▶ _Instructions to follow_
Each line of the data below that includes the string "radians" must be copied.

──────────────────────────────

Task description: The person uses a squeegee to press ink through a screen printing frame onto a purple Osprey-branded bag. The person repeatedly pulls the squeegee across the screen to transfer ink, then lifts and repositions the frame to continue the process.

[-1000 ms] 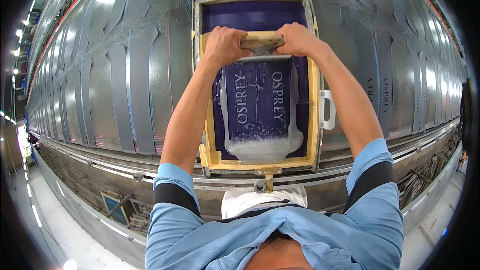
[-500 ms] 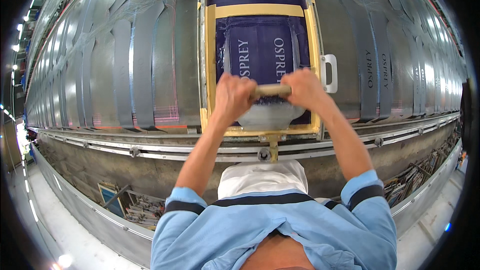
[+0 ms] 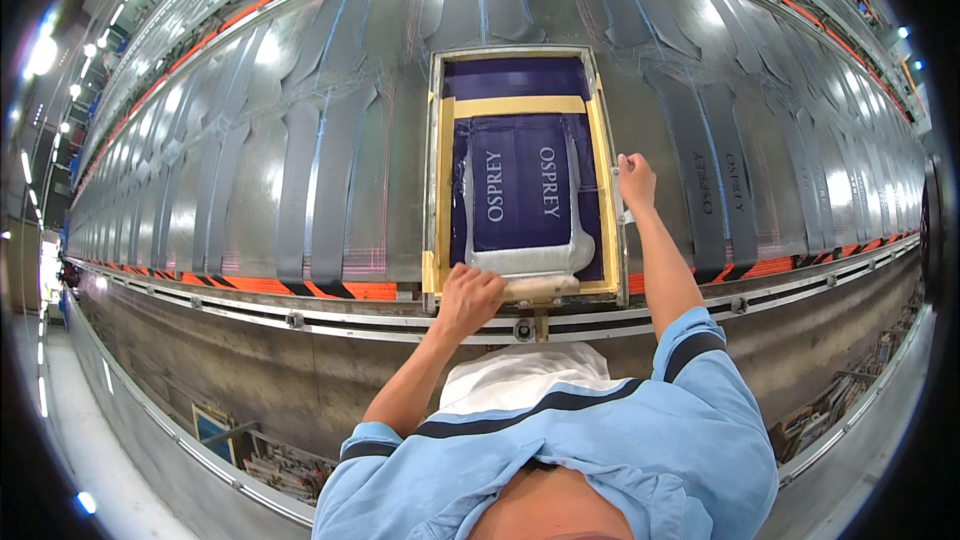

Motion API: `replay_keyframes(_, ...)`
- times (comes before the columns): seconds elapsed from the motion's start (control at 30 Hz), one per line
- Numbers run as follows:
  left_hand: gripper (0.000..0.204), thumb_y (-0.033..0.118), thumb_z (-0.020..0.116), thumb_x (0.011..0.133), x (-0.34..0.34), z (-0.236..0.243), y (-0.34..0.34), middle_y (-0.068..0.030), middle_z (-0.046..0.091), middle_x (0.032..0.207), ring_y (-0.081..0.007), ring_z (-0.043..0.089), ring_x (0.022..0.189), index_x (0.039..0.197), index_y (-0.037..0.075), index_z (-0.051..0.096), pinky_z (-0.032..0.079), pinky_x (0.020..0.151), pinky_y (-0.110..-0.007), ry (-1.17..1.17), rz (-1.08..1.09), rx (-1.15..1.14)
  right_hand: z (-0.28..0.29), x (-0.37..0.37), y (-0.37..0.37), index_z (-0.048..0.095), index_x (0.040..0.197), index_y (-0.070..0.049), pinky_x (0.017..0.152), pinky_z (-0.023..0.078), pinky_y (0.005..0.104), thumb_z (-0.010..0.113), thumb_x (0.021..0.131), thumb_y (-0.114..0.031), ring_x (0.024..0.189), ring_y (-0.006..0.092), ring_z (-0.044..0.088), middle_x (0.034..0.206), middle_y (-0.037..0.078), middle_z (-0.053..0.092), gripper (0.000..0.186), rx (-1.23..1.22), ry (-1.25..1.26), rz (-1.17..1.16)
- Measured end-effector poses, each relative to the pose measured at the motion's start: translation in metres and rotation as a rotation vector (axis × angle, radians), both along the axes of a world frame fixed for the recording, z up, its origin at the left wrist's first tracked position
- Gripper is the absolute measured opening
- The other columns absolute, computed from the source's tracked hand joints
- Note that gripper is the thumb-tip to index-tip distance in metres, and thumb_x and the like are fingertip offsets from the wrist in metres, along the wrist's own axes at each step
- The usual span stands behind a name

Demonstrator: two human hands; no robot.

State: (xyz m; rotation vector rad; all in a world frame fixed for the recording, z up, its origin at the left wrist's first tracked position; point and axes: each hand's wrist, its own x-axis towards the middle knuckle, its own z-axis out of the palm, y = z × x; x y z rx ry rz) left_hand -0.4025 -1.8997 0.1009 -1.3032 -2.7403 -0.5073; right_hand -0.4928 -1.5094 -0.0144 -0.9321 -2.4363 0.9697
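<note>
A screen-printing frame lies on the long table in front of me, its dark purple mesh bordered by yellow tape and showing pale lettering. At its near end my left hand is closed round the left part of a squeegee with a pale wooden grip. Pale grey ink is pooled just beyond the squeegee and streaks up both sides of the mesh. My right hand is closed on the white handle on the frame's right side, covering most of it.
Grey cut fabric pieces lie in rows on the table, some to the right bearing dark print. A metal rail runs along the near edge. Below it is a trough, with piled scraps at lower left.
My right hand has left the squeegee and taken the frame's handle. My left hand has brought the squeegee to the frame's near end. The view has shifted, showing more of the table's far side.
</note>
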Motion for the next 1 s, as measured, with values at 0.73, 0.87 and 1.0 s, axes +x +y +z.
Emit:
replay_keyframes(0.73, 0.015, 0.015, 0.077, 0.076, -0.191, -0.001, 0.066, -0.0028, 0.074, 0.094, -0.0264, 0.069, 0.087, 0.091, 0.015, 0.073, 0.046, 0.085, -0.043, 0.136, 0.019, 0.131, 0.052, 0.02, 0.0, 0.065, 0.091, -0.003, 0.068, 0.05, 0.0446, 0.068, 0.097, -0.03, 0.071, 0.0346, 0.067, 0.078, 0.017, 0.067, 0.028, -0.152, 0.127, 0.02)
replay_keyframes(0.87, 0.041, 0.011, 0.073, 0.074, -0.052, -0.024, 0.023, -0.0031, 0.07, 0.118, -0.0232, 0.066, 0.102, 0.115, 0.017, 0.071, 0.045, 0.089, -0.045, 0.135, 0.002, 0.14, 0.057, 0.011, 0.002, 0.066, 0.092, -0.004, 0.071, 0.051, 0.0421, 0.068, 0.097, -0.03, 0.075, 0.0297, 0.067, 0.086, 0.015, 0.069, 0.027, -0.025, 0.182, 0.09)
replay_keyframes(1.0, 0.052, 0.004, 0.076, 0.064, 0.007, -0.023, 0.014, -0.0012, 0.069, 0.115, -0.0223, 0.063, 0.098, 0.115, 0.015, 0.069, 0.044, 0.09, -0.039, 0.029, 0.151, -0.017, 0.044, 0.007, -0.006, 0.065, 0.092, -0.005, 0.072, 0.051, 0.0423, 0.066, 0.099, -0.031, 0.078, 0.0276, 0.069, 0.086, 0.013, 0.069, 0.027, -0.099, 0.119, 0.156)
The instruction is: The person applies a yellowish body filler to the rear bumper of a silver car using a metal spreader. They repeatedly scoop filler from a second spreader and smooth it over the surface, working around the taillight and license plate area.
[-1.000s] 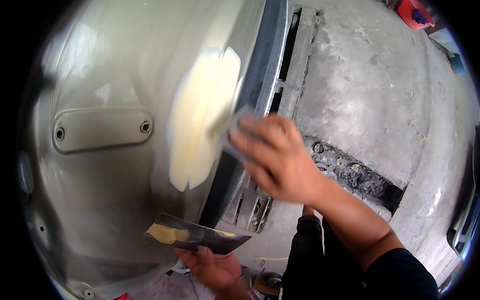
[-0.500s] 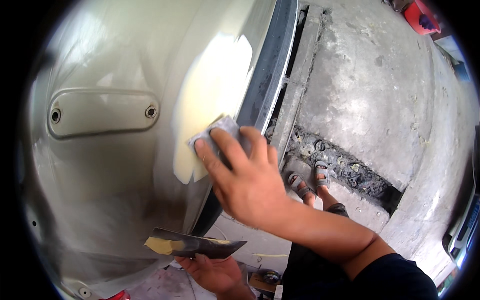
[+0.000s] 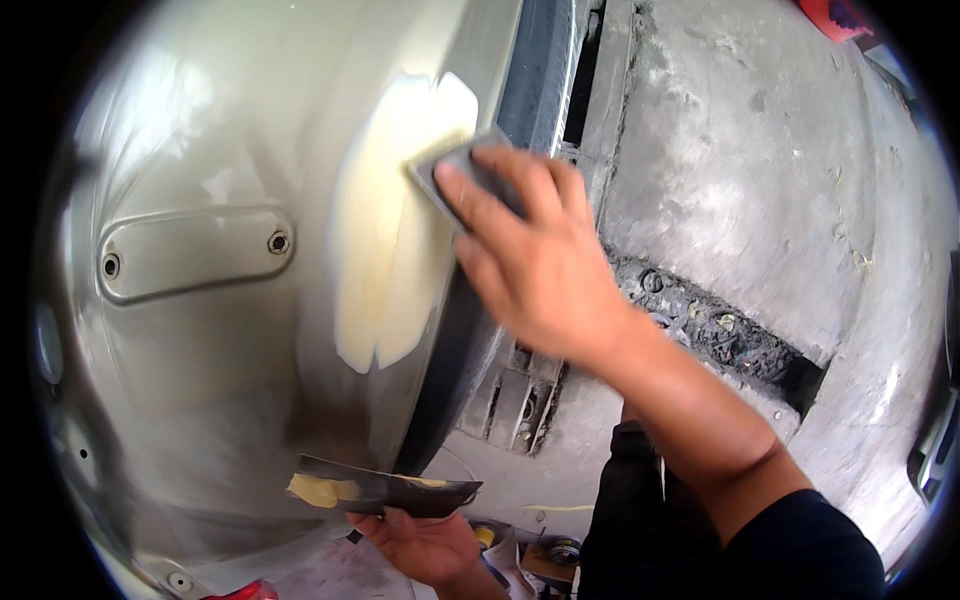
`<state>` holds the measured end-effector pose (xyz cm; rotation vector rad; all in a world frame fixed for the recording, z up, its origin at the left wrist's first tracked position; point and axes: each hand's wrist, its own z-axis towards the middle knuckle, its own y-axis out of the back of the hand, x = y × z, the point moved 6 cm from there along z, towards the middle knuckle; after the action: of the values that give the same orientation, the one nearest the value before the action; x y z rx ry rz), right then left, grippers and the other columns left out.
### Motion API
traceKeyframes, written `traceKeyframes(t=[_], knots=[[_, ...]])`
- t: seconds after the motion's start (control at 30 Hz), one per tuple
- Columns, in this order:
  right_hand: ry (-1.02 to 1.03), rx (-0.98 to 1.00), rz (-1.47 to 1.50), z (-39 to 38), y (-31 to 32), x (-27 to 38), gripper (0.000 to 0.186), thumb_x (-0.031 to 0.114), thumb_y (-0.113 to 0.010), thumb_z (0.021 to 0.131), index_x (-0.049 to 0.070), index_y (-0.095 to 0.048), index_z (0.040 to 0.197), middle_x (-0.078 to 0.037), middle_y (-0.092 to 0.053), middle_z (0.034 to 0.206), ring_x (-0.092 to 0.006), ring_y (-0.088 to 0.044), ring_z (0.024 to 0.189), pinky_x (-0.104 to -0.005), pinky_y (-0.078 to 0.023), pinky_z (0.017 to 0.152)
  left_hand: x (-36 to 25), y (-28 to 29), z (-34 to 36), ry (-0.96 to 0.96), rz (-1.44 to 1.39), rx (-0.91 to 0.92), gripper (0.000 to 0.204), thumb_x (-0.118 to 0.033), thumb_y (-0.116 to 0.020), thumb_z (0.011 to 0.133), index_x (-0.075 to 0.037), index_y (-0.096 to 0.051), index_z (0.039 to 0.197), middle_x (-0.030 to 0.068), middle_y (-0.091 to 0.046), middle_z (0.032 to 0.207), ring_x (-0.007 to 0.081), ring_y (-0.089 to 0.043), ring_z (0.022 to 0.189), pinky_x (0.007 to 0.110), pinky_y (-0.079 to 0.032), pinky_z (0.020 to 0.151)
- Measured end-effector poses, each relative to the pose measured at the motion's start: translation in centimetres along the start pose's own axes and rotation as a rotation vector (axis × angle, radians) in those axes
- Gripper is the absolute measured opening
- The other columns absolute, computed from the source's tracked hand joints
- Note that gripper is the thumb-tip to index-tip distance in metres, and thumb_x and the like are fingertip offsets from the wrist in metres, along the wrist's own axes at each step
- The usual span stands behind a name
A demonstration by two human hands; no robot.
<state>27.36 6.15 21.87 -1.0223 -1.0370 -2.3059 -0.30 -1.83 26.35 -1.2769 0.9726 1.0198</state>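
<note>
My right hand [image 3: 550, 265] grips a thin grey putty spreader [image 3: 438, 172] between thumb and fingers. Its edge rests at the right side of a pale yellow putty patch [image 3: 380, 235], which is smeared lengthwise on the beige car panel [image 3: 215, 370]. The patch has a notch at its near end and a ragged far end. Lower down, my left hand [image 3: 430, 548] holds a dark flat putty board [image 3: 415, 495] from beneath. A lump of yellow putty [image 3: 312, 490] sits on the board's left end.
A recessed oval plate [image 3: 195, 255] with two holes lies left of the patch. Black trim [image 3: 525, 90] borders the panel's right edge. Beyond are a concrete floor [image 3: 740, 170], a debris-filled trench [image 3: 715, 325] and a red bucket [image 3: 835, 18].
My right hand and the spreader have moved away from me, up along the patch. The putty near its closer end is now uncovered and shows a lengthwise ridge. My left hand stays low with the board.
</note>
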Motion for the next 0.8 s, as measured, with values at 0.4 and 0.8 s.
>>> traceKeyframes(t=[0.4, 0.8], knots=[[0.110, 0.124, 0.214, -4.2, -3.3, 1.2, 0.057, 0.007, -0.065, 0.074, 0.014, -0.059, 0.130, -0.011, -0.048, 0.130, -0.0416, -0.042, 0.121, -0.0503, -0.042, 0.092, 0.5, -0.7, 0.5, 0.037, 0.042, 0.067, 0.045, -0.006, -0.050, 0.098, -0.006, -0.036, 0.140, 0.0118, -0.049, 0.140, 0.0232, -0.053, 0.123, 0.043, -0.044, 0.105], [0.065, -0.012, 0.118, 0.2, -1.4, -1.2, 0.052, 0.008, -0.062, 0.075, 0.013, -0.061, 0.127, -0.013, -0.049, 0.126, -0.0383, -0.045, 0.116, -0.0498, -0.043, 0.090, 0.8, -1.0, 0.4, 0.014, 0.088, 0.024, 0.044, -0.009, -0.050, 0.098, -0.005, -0.036, 0.139, 0.0121, -0.050, 0.139, 0.0241, -0.053, 0.123, 0.043, -0.044, 0.106]])
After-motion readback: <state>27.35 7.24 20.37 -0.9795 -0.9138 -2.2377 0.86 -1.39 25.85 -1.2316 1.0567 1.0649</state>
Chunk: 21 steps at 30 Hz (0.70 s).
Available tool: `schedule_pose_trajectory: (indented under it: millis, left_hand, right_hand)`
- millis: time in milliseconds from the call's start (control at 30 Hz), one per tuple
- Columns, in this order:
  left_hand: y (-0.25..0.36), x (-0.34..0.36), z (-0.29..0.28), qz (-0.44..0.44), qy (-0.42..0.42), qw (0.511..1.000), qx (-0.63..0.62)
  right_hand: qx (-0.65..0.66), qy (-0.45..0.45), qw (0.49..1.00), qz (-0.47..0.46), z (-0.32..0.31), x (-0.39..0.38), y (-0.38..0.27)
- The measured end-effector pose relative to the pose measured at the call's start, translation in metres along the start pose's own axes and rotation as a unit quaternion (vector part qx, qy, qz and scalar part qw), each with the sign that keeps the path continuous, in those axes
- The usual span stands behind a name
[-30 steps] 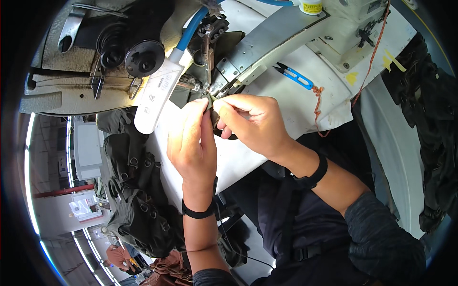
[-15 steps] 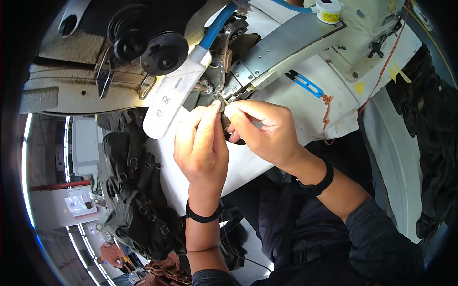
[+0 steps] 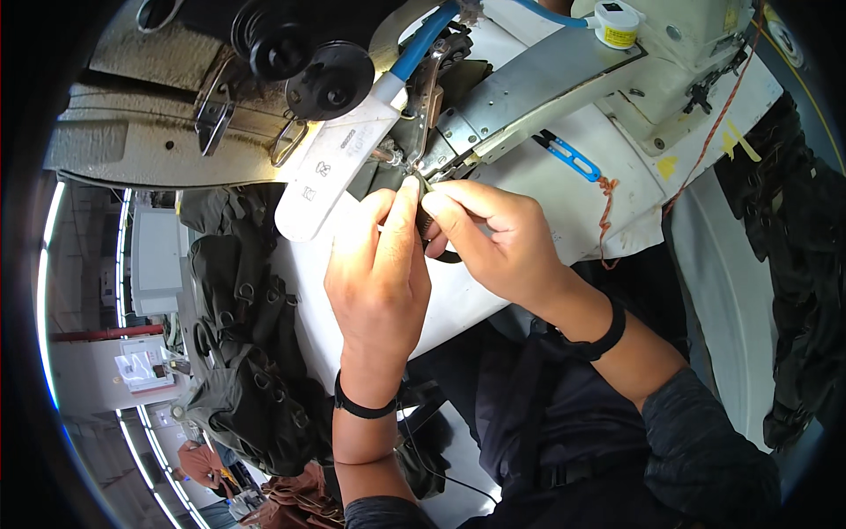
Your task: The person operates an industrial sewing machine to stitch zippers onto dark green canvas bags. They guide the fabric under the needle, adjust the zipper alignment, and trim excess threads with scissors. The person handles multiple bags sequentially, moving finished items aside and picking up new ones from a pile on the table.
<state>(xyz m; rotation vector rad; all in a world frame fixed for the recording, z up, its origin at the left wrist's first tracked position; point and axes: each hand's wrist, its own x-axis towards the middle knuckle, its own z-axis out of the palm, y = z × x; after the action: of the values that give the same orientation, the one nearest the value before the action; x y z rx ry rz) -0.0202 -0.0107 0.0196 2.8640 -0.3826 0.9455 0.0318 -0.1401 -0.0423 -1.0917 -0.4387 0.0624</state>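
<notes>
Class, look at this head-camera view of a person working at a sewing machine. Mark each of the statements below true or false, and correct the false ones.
1. Both hands meet at a dark strap by the machine's needle area. True: the left hand and right hand pinch the dark strap there.
2. Blue-handled snips lie in the left hand. False: they lie on the white machine bed, untouched.
3. Each wrist wears a black band. True.
4. A heap of dark green bags lies to the person's right. False: it lies to the left.
</notes>
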Motion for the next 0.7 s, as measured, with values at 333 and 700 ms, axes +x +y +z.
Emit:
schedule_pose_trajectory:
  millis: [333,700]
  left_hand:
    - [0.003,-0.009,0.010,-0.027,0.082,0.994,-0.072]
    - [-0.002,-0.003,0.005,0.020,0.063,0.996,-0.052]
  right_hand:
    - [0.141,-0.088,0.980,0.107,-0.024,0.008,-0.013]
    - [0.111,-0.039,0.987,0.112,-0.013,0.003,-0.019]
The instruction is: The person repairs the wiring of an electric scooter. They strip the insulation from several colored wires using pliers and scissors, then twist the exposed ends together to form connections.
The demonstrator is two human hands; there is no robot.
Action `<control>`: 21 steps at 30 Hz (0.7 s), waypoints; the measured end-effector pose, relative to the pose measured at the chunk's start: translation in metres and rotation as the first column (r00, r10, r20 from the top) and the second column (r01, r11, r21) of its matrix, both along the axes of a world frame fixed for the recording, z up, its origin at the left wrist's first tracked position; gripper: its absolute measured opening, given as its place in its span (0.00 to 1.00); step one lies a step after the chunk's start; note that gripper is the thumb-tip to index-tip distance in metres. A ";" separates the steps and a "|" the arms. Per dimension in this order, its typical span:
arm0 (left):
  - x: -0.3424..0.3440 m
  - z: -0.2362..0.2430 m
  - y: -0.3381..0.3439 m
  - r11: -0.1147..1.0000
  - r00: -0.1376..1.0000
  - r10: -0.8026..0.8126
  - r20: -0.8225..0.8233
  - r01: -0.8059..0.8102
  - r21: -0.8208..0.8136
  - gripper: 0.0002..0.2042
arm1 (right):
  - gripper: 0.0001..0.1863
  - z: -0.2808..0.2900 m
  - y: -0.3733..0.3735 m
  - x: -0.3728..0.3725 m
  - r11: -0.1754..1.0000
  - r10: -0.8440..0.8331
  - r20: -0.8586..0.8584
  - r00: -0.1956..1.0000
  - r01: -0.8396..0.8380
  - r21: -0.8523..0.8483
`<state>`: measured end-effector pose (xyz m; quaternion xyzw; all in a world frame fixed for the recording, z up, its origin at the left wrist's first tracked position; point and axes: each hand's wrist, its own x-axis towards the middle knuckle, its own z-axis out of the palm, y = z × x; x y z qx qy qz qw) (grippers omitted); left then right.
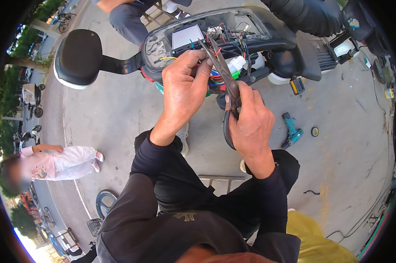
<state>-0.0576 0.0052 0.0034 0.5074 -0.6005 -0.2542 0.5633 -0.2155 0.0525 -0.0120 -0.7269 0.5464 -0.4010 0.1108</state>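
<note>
My right hand (250,127) grips dark metal scissors (228,81), whose blades point up into the open body of an electric scooter (255,17). My left hand (182,87) is closed in a pinch beside the blades; what is between the fingertips is too small to make out, perhaps hidden by them. Around both hands lie bundled coloured wires (241,46), white connectors (236,63) and a silver rectangular box (184,37) in the compartment.
A black padded backrest (77,59) juts left. On the ground lie a teal cordless drill (291,131) and a tape roll (314,131). A person in pink (53,164) stands at left; a seated person (127,22) is across the scooter, someone in yellow (316,236) at lower right.
</note>
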 end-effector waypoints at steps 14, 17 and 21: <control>-0.001 0.002 0.000 1.000 0.999 -0.012 -0.050 0.012 -0.011 0.06 | 0.25 -0.010 -0.001 0.000 0.998 -0.027 -0.109 0.994 0.021 -0.056; 0.000 0.004 0.002 1.000 0.999 -0.016 -0.045 0.016 0.007 0.06 | 0.24 -0.011 -0.001 0.002 0.999 -0.010 -0.069 0.998 0.007 -0.041; -0.001 -0.005 0.000 0.997 0.999 -0.013 -0.036 0.010 -0.081 0.06 | 0.23 -0.012 -0.001 0.003 0.999 -0.004 -0.047 0.999 0.002 -0.037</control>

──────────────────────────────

▶ _Written solution_
- Measured end-effector poses, each relative to the pose measured at the motion's start: translation in metres and rotation as a rotation vector (axis × angle, radians), both along the axes of a world frame fixed for the recording, z up, its origin at the left wrist's first tracked position
- Measured end-effector poses, each relative to the pose measured at the motion's start: translation in centimetres along the start pose's own axes and rotation as a rotation vector (axis × angle, radians) in those axes

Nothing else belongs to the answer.